Sam Ali

Fleet deal has buyers eyeing smaller rivals

The Star-Ledger - October 29, 2003

The Star-Ledger Archive COPYRIGHT © The Star-Ledger 2003

Date: 2003/10/29 Wednesday Page: 021 Section: BUSINESS Edition: FINAL Size: 841 words

Bank mergers come in numbers

Fleet deal has buyers eyeing smaller rivals

By SAM ALI STAR-LEDGER STAFF

Who's next?

The surprise $47 billion takeover of FleetBoston Financial by Bank of America has sent a message to bankers everywhere: If a big fish like FleetBoston is considered fish food, just about everyone is on the menu.

Call it a pack mentality.

"In the banking business, there is a lot of 'monkey see, monkey do,'" said David Kungl at SNL Financial, a bank research firm. "One big deal happens and then it seems everyone else follows."

No surprise, then, that investors have flocked around the usual round of suspects - banks thought to be up for sale - driving up their stock prices over the past two days.

PNC Financial Services Group of Pittsburgh and KeyCorp in Cleveland, often rumored to be ripe for a takeover, jumped 4.8 percent and 3.2 percent, respectively.

Banknorth Group, whose stock has risen nearly 10 percent in the past two days, is the biggest remaining independent bank in New England, so it would be a desirable target for any large bank that wants to compete with the beefed-up Bank of America.

Another bank that has been the subject of much speculation is Philadelphia-based Sovereign, which expanded into New England three years ago when it bought branches divested from Fleet Financial Group as part of that company's merger with BankBoston.

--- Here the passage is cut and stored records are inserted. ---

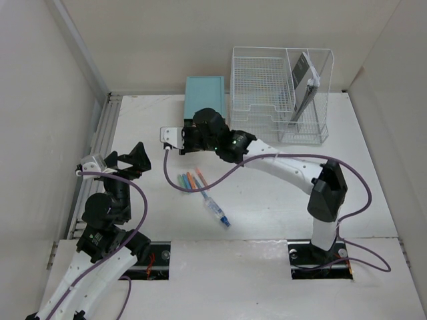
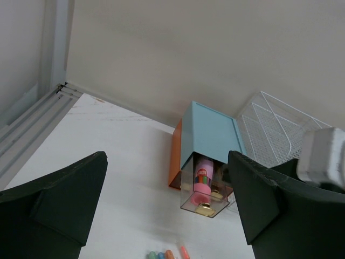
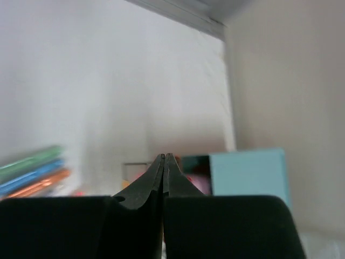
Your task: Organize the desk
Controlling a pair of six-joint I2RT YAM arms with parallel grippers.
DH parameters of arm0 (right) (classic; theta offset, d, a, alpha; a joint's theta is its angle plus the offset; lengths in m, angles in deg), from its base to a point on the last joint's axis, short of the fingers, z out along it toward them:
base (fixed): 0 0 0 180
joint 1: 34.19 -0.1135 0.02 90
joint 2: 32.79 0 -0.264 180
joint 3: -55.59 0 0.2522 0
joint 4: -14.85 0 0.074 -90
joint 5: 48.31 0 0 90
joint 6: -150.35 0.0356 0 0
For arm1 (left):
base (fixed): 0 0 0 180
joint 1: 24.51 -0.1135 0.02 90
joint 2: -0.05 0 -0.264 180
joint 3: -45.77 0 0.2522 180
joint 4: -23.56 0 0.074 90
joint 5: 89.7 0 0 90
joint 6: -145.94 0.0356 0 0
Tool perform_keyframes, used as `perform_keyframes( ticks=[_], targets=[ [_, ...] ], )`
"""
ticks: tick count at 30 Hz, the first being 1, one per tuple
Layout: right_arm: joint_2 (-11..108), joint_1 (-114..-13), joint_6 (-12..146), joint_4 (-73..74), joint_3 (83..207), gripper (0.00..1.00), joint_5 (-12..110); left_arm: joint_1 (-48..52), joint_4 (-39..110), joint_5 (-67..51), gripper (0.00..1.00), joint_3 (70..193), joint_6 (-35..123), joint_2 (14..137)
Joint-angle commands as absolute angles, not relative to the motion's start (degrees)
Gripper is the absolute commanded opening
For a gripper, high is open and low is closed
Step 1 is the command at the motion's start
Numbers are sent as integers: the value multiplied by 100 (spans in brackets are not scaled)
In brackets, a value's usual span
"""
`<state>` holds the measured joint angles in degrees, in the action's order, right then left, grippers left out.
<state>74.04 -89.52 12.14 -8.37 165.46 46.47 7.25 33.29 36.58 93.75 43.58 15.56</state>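
Note:
The white desk point(image 1: 267, 200) carries a teal drawer box point(image 1: 204, 93) at the back. Its clear drawer point(image 2: 207, 191) stands pulled out, with a pink case point(image 2: 203, 178) inside and a gold knob on the front. My right gripper point(image 1: 189, 139) hangs just in front of the box, largely hiding the drawer from above. In the right wrist view that gripper point(image 3: 164, 157) is shut with nothing between its tips, and the teal box point(image 3: 248, 172) lies behind them. My left gripper point(image 1: 132, 160) stands open and empty at the left, and its wrist view point(image 2: 167, 162) faces the drawer.
Several coloured markers point(image 1: 193, 180) lie in a row mid-desk, with a blue-tipped pen point(image 1: 217, 213) nearer. A white wire-mesh rack point(image 1: 267, 90) at the back right holds a dark upright item point(image 1: 303, 77). Silver rails point(image 1: 100, 143) run along the left edge.

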Motion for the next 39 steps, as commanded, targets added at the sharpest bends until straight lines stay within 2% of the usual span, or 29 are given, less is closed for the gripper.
perform_keyframes(
  ticks=[1, 2, 5, 10, 16, 21, 26, 32, 39],
  targets=[
    [7530, -8754, 958, -3056, 17234, 0, 7066, 721, 3134, 3713, 93, 9355, 4337, 1490],
    [7662, -8649, 693, -3543, 17427, 0, 7783, 721, 3134, 3713, 93, 9355, 4337, 1438],
    [8250, -8578, -213, -5153, 18183, 0, 8387, 721, 3134, 3713, 93, 9355, 4337, 1437],
    [8710, -8578, -302, -5657, 18528, 1, 8055, 721, 3134, 3713, 93, 9355, 4337, 1437],
    [9088, -8516, 505, -4920, 18528, 0, 7037, 721, 3134, 3713, 93, 9355, 4337, 1437],
    [8824, -8464, 1542, -3225, 17791, 0, 5920, 721, 3134, 3713, 93, 9355, 4337, 1437],
    [8964, -8332, 2052, -2617, 18043, 0, 5066, 721, 3134, 3660, 93, 9355, 4337, 1437],
    [8912, -8279, 2229, -1616, 17772, 0, 4109, 721, 3134, 3660, 93, 9355, 4337, 1437],
    [9078, -8279, 2282, -1158, 17781, 0, 3133, 721, 3134, 3660, 93, 9355, 4337, 1437]
  ],
)
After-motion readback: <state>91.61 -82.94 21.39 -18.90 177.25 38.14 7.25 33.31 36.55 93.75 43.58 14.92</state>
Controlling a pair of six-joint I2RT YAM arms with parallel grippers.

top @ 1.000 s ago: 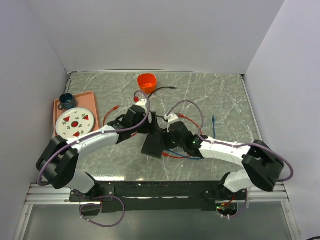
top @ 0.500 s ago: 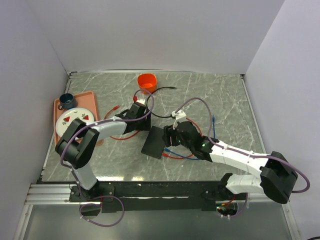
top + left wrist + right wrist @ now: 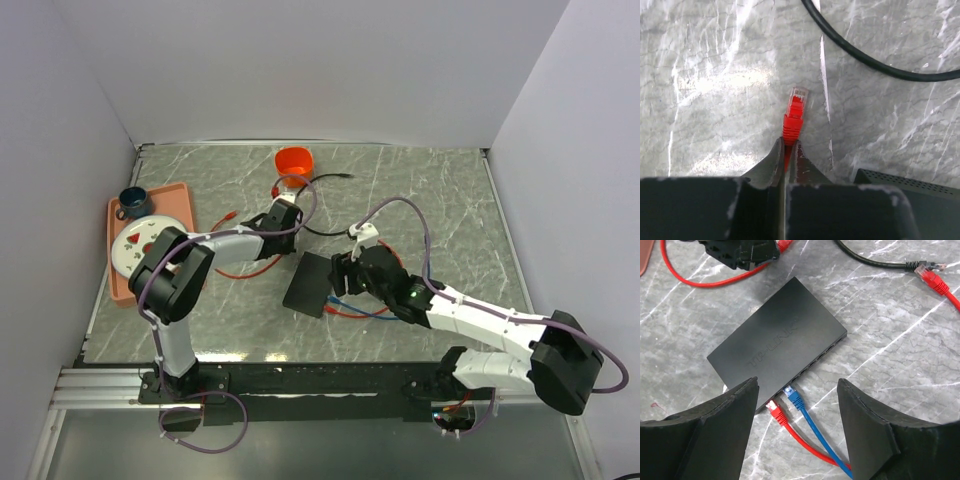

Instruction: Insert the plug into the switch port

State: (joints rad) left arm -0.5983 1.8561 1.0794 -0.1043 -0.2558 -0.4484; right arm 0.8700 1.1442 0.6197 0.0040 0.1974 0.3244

Sovereign Chief Executive Jay Sidhu fueled speculation that his bank was up for grabs back in June when he told a Philadelphia radio station that he would consider selling the $14.3 billion-asset thrift for the right price. Since Monday, its stock is up 7.4 percent.

Bank of America's move to acquire Boston-based Fleet is the biggest U.S. bank merger since a frenzy of deals in 1998. When completed, the deal will catapult North Carolina-based Bank of America ahead of J.P. Morgan Chase and create a banking behemoth with roughly $930 billion in assets, second only to Citigroup.

Despite the mega-merger, many analysts believe the most common deals going forward won't be among the biggies.

Instead, banking's next round of mergers will likely come in two waves: mid-size banks in the $10 billion to $100 billion asset range in one or a few states consolidating among themselves, and big bank holding companies picking up what they consider meaty morsels here and there, like Citigroup's purchase of West Coast thrift Golden State Bancorp for $5.8 billion back in May.

In fact, many of the 150-plus bank mergers announced so far this year are among middle-market players, according to Kevin McBreen, a bank analyst at Livingston-based Ryan Beck & Co.

The acquisition ball got rolling in June when New York Community Bancorp agreed to buy Roslyn Bancorp for $1.7 billion in stock, about 2.9 times book value.

In late August, FleetBoston entered the arena, agreeing to buy Progress Financial, a 21-branch Pennsylvania thrift with $1.1 billion in assets.

PNC Financial Services Group then picked up United National Bancorp of Bridgewater, with $3 billion in assets, for $638 million.

The goals in these deals vary, depending on the size, analysts say. But generally, such deals are considered a way for buyers to expand their geographic footprint in specific markets and pick up attractive franchises that are complementary to their business.

For sellers, it often boils down to survival.

Banks are facing some of the heaviest pressure in margins ever as interest rates remain at historically low levels, leaving many banks strapped for revenues in the near term.

One thing is certain however: The coming wave of consolidations almost surely will reshape the banking landscape - again.

Analysts note that bankers tend to hunt in packs and mergers often happen in clusters.

At the height of the bank merger frenzy in 1998, for example, 411 deals were announced, valued at $265 billion.

"Anybody who has a specific regional or state presence is a target at this point," McBreen said. "What the larger guys are going to do now is look at their footprint and see where the gaps are and then try to fill them."

Among the names being bandied about as potential buyers are Citigroup, Wachovia and Royal Bank of Scotland, which already owns New England's Citizens Financial Group and has recently expressed interest in expanding in the United States.

A word to the wise, however.

Investors who want to play the bank merger game should keep in mind that it is risky business.

Consider the case of Hudson United Bank.

Back in August, investors bid up shares of Hudson United Bank after a report surfaced that the Mahwah-based bank had put itself on the auction block, sending the stock up to $40.

When the dust finally settled, no buyer surfaced, McBreen said, and the stock fell back to around $34.

The moral of the story: With so much expectation built into bank stock prices, there could be disappointment down the road.